CAT ELISA Protocol

1. Coat plate with 50ul of a 0.5ug/ml of polyclonal rabbit anti-CAT antibody in 50mM sodium bicarobonate buffer (pH 9.4)
2. Incubate plates 24 hours at 4^oC
3. Aspirate wells
4. Add 250ul of 5% non-fat milk or 1% BSA in PBS
5. Incubate 30 minutes at room temperature
6. Wash five times with PBST
7. Make dilutions from 1.0 - 0.05 ng/ml of CAT enzyme in 1% BSA in PBS
8. Add samples to be tested. If necessary, dilute samples as in step 7
9. Incubate 24 hours at 4^oC (This time might be able to be decreased depending on which plates you are using. I routinely use 2 hours in some ELISAs)

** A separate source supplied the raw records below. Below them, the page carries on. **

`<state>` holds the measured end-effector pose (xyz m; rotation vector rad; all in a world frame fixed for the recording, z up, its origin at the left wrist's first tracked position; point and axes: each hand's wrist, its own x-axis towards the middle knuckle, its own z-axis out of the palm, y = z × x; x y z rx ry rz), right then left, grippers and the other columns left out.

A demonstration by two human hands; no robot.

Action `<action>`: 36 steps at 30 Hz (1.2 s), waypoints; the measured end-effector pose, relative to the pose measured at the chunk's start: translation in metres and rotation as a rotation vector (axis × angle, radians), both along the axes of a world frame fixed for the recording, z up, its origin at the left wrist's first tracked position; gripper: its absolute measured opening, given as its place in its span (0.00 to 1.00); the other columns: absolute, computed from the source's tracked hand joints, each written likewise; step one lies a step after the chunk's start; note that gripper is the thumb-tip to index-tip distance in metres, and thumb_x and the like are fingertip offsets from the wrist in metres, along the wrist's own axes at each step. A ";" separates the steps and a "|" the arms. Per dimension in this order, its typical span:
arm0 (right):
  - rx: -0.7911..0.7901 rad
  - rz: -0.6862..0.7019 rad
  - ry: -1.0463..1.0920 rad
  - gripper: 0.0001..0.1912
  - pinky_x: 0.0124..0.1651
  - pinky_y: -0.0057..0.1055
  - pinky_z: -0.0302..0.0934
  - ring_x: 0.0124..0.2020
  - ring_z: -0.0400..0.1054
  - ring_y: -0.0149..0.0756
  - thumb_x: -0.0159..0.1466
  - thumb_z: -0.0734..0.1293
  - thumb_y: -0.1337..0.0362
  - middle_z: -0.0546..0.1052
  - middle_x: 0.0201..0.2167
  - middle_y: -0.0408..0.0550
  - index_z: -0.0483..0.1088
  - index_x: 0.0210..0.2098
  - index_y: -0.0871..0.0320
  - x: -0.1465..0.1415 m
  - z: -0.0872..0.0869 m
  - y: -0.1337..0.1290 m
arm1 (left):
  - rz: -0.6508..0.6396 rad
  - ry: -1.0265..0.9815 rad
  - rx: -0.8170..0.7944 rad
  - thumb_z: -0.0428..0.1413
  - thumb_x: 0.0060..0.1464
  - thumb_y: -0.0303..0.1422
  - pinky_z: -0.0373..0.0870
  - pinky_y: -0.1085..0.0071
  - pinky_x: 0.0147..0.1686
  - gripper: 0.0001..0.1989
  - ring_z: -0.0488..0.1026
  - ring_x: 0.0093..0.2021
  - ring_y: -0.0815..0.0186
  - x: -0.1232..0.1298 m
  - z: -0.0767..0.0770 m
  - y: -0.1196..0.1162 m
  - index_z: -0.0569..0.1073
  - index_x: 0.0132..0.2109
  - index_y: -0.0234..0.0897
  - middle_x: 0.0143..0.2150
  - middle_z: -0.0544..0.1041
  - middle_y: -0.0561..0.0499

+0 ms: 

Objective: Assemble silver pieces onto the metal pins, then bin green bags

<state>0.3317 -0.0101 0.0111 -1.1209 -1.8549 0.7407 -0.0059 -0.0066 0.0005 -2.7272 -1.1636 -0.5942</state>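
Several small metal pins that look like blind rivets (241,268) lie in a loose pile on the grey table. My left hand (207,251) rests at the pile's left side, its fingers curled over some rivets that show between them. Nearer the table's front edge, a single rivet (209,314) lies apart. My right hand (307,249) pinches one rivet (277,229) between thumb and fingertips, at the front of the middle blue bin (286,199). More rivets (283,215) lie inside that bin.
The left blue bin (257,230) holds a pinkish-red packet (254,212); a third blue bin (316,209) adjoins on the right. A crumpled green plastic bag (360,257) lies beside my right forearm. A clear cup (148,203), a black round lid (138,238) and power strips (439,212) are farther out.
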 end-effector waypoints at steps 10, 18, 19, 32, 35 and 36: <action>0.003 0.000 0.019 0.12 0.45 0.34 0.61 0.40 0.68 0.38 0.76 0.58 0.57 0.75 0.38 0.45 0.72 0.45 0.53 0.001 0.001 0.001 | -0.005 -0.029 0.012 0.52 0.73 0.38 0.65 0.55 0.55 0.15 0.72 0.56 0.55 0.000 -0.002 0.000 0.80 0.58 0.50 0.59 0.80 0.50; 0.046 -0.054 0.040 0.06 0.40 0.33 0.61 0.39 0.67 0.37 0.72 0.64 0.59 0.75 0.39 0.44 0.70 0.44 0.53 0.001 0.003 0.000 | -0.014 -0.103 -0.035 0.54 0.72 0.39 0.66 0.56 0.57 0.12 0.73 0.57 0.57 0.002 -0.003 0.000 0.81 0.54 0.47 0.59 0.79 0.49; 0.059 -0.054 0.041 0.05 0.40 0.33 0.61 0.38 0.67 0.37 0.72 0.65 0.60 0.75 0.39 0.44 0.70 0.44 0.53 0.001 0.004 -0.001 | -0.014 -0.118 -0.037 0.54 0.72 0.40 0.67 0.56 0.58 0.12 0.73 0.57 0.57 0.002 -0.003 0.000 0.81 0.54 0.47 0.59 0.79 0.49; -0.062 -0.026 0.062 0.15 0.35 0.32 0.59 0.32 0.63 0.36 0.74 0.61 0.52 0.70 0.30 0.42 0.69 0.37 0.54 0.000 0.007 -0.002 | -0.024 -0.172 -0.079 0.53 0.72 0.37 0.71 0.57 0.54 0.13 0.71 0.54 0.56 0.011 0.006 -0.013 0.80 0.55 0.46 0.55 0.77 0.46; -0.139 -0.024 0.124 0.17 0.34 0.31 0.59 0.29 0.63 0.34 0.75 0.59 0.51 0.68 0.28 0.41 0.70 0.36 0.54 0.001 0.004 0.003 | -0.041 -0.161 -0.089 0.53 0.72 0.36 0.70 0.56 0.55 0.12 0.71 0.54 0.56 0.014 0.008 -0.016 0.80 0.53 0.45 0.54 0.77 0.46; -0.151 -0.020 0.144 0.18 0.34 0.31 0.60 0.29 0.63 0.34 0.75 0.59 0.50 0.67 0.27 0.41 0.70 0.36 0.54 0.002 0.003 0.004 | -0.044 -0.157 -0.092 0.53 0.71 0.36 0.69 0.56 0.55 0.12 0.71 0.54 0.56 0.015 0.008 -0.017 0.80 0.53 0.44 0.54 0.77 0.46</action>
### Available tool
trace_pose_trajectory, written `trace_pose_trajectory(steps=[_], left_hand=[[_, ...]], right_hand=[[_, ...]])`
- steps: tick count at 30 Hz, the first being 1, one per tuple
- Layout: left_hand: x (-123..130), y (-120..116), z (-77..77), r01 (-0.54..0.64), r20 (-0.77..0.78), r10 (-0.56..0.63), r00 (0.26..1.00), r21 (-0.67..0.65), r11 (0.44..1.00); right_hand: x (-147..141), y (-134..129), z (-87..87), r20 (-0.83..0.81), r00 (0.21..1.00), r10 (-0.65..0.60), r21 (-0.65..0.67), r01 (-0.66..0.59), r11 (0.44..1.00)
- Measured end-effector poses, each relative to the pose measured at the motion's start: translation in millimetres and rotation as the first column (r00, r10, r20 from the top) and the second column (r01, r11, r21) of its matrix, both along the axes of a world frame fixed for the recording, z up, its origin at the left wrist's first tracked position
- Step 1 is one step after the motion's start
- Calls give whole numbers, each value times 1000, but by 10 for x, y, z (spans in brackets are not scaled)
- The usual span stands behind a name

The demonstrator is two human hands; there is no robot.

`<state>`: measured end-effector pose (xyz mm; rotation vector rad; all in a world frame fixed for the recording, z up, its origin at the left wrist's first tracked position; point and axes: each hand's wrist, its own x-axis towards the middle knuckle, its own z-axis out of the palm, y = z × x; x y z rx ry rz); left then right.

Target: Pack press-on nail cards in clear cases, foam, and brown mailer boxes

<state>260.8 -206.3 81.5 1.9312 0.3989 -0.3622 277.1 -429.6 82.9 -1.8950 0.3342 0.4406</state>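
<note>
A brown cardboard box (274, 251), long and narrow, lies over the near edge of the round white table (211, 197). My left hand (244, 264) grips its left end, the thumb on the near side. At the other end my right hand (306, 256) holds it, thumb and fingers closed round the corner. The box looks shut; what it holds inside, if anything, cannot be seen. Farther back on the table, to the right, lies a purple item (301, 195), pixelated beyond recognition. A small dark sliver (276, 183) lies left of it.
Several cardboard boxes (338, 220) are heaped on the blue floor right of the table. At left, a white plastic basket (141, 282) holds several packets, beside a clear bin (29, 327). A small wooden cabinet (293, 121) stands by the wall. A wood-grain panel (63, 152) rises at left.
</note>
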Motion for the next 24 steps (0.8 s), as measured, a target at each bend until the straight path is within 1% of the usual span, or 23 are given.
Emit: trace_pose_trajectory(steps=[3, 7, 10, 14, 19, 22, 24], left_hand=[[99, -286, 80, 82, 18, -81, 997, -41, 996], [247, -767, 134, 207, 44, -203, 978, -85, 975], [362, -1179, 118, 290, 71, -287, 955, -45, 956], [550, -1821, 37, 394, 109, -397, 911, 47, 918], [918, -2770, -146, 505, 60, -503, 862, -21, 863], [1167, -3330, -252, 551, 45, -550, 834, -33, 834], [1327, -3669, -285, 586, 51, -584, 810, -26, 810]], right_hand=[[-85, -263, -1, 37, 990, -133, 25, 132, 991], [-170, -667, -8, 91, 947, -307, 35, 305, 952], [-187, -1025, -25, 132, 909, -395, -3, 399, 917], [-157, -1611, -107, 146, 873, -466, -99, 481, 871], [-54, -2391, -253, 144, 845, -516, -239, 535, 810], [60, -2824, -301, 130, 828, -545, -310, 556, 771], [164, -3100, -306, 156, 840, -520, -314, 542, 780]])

10. Wash three to five times with PBST
11. Add 100ul of 0.5ug/ml of monoclonal anti-CAT-Digoxin labeled antibody in 1% BSA in PBS
12. Incubate 2 hours at room temperature
13. Wash three to five times with PBST
14. Add 100ul of 0.5ug/ml monoclonal mouse anti-Digoxin biotinylated antidody in 1% BSA in PBS
15. Incubate 2 hours at room temperature
16. Wash three to five times with PBST
17. Add 100ul streptavidin labeled horseradish peroxidase
18. Incubate 30 minutes at room temperature
19. Add 100ul of TMB substrate with H₂O₂ to each well
20. Incubate 20 minutes at room temperature
21. Add 50ul stop solution (1M H₂SO₄)
22. Read absorbance at 450nm
23. Read absorbance at 570nm (value at 570nm is subtracted from 450nm value to control for optical abnormalities in the ELISA plates)

Note: Antibody concentrations here may not hold for all sources. These concentrations should be titrated for each source.